What the task asks
An exact copy of all the data below is required.

*-*-*

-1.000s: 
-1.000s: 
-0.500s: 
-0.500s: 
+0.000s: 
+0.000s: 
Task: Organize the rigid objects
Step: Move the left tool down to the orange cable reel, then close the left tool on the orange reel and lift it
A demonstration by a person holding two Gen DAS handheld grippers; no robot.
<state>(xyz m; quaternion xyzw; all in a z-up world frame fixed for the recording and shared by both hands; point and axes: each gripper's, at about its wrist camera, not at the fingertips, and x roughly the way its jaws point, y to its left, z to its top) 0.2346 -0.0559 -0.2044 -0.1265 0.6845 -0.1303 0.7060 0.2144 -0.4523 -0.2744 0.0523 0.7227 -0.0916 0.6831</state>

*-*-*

Output for this exercise
-1.000s: 
-1.000s: 
-0.500s: 
-0.500s: 
+0.000s: 
+0.000s: 
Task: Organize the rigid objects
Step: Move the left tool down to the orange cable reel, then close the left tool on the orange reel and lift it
A demonstration by a person holding two Gen DAS handheld grippers; no robot.
<state>(xyz m; quaternion xyzw; all in a z-up world frame fixed for the recording and shared by both hands; point and axes: each gripper's, at about its wrist camera, not at the fingertips, and x roughly the way its jaws point, y to its left, z to its top) 0.2346 -0.0559 -0.2044 -0.1265 0.6845 -0.1303 0.7060 0.2144 -0.4523 -0.2744 0.0523 0.7227 -0.0916 0.6831</state>

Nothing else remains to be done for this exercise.